Word for word, transcribe the data below.

[Data entries]
◆ ◆ ◆ ◆ ◆ ◆ ◆

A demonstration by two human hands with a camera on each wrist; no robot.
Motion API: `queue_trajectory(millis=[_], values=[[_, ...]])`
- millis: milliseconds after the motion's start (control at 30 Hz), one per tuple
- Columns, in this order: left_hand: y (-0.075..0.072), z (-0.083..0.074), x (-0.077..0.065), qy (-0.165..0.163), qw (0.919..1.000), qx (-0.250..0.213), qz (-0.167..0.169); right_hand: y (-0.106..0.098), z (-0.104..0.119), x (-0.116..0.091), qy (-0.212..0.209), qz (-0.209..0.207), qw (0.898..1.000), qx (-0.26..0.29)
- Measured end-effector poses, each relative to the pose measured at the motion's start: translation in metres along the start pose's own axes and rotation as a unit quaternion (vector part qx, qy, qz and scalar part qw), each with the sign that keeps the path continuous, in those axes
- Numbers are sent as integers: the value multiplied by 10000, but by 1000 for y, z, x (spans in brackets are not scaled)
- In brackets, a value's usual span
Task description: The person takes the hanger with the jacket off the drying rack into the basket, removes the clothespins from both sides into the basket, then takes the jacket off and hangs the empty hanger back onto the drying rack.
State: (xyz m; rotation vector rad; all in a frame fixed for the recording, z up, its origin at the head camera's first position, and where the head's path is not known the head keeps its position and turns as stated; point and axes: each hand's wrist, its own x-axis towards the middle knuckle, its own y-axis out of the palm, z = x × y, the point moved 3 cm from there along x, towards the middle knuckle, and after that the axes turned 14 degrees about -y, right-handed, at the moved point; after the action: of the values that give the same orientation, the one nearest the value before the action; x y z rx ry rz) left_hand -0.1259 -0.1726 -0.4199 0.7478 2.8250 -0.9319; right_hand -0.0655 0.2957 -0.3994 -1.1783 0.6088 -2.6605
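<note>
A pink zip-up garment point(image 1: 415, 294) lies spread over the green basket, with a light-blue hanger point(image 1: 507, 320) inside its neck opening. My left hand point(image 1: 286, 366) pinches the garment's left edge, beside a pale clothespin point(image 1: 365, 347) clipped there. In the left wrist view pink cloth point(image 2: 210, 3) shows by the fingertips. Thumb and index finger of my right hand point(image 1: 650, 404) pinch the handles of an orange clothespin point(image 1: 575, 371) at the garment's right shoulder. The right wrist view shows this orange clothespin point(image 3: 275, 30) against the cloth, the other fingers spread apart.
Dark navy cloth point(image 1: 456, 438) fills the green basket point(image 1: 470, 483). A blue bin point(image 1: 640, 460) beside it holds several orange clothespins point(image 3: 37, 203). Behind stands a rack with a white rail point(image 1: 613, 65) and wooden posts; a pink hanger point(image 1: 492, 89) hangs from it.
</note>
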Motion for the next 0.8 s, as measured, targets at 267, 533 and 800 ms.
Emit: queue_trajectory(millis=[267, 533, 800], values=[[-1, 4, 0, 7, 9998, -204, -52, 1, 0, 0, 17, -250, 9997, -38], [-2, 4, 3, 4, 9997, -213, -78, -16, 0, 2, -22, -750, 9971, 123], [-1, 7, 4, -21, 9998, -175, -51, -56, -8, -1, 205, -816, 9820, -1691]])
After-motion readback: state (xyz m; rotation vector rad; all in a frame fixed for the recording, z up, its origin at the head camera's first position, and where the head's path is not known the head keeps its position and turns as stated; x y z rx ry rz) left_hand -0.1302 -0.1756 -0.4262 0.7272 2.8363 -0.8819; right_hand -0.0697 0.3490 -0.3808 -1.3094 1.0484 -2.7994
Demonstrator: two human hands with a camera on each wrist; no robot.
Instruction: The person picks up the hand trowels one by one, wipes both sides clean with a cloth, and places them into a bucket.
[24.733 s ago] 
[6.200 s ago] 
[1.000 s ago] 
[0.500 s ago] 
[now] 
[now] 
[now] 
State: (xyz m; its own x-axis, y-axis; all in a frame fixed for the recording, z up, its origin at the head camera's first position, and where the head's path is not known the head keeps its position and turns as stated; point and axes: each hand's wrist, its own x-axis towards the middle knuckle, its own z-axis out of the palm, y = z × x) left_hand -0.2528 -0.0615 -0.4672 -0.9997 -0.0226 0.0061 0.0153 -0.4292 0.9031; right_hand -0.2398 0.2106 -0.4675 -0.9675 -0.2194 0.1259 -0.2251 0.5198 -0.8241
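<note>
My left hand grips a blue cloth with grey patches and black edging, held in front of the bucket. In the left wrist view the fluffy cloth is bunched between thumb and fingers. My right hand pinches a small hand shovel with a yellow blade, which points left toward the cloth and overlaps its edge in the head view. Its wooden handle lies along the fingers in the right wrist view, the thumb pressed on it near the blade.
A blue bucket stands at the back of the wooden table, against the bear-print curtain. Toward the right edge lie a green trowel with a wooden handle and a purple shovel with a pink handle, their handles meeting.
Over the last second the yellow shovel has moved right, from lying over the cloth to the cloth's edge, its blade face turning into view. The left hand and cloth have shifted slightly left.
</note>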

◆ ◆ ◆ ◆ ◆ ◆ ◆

*ANSWER TO THE PROBLEM*:
A demonstration by two human hands with a camera on each wrist; no robot.
Motion API: `queue_trajectory(millis=[_], values=[[_, ...]])`
- millis: milliseconds after the motion's start (control at 30 Hz), one per tuple
- Columns, in this order: left_hand: y (-0.075..0.072), z (-0.083..0.074), x (-0.077..0.065), qy (-0.165..0.163), qw (0.919..1.000), qx (-0.250..0.213), qz (-0.167..0.169); right_hand: y (-0.106..0.098), z (-0.104..0.119), x (-0.116..0.091), qy (-0.212..0.209), qz (-0.209..0.207), qw (0.898..1.000), qx (-0.26..0.29)
- Measured end-effector poses, each relative to the pose measured at the motion's start: translation in metres along the start pose's own axes and rotation as a unit quaternion (vector part qx, qy, qz and scalar part qw), each with the sign that keeps the path continuous, in those axes
- Numbers are sent as integers: the value multiplied by 10000, but by 1000 for y, z, x (spans in brackets are not scaled)
- In brackets, a value's usual span
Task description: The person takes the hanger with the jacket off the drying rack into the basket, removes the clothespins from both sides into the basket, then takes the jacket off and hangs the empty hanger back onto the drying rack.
State: (xyz m; rotation vector rad; all in a frame fixed for the recording, z up, its origin at the head camera's first position, and where the head's path is not known the head keeps its position and turns as stated; point and axes: each hand's wrist, its own x-axis towards the middle knuckle, its own y-axis out of the palm, z = x × y, the point moved 3 cm from there along x, towards the middle knuckle, and after that the axes turned 14 degrees about -y, right-handed, at the moved point; after the action: of the values that give the same orientation, the one nearest the value before the action; x y z rx ry rz) left_hand -0.1259 -0.1726 -0.4199 0.7478 2.8250 -0.9319; right_hand -0.0655 0.2957 -0.3994 -1.1783 0.6088 -2.6605
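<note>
A pink zip-up garment point(image 1: 415, 294) lies spread over the green basket, with a light-blue hanger point(image 1: 507, 320) inside its neck opening. My left hand point(image 1: 286, 366) pinches the garment's left edge, beside a pale clothespin point(image 1: 365, 347) clipped there. In the left wrist view pink cloth point(image 2: 210, 3) shows by the fingertips. Thumb and index finger of my right hand point(image 1: 650, 404) pinch the handles of an orange clothespin point(image 1: 575, 371) at the garment's right shoulder. The right wrist view shows this orange clothespin point(image 3: 275, 30) against the cloth, the other fingers spread apart.
Dark navy cloth point(image 1: 456, 438) fills the green basket point(image 1: 470, 483). A blue bin point(image 1: 640, 460) beside it holds several orange clothespins point(image 3: 37, 203). Behind stands a rack with a white rail point(image 1: 613, 65) and wooden posts; a pink hanger point(image 1: 492, 89) hangs from it.
</note>
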Motion for the next 0.8 s, as measured, targets at 267, 533 and 800 ms.
Emit: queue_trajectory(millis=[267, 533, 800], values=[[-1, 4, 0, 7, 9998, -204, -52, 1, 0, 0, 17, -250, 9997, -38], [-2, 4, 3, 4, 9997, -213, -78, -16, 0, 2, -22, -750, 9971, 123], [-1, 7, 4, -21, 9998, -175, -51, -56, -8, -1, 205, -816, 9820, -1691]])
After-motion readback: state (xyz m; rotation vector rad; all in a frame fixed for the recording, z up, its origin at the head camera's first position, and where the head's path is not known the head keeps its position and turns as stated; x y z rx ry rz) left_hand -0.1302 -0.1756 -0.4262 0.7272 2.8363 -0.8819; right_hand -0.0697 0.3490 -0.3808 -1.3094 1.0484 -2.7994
Demonstrator: two human hands with a camera on each wrist; no robot.
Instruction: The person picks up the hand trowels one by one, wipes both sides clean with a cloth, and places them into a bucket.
[24.733 s ago] 
[6.200 s ago] 
[1.000 s ago] 
[0.500 s ago] 
[now] 
[now] 
[now] 
State: (xyz m; its own x-axis, y-axis; all in a frame fixed for the recording, z up, its origin at the head camera's first position, and where the head's path is not known the head keeps its position and turns as stated; point and axes: each hand's wrist, its own x-axis towards the middle knuckle, its own z-axis out of the palm, y = z × x) left_hand -0.2528 -0.0615 -0.4672 -0.9997 -0.0226 0.0061 0.0153 -0.4292 0.9031; right_hand -0.2398 0.2106 -0.4675 -0.9675 -0.2194 0.1259 -0.2251 0.5198 -0.8241
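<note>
My left hand grips a blue cloth with grey patches and black edging, held in front of the bucket. In the left wrist view the fluffy cloth is bunched between thumb and fingers. My right hand pinches a small hand shovel with a yellow blade, which points left toward the cloth and overlaps its edge in the head view. Its wooden handle lies along the fingers in the right wrist view, the thumb pressed on it near the blade.
A blue bucket stands at the back of the wooden table, against the bear-print curtain. Toward the right edge lie a green trowel with a wooden handle and a purple shovel with a pink handle, their handles meeting.
Over the last second the yellow shovel has moved right, from lying over the cloth to the cloth's edge, its blade face turning into view. The left hand and cloth have shifted slightly left.
</note>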

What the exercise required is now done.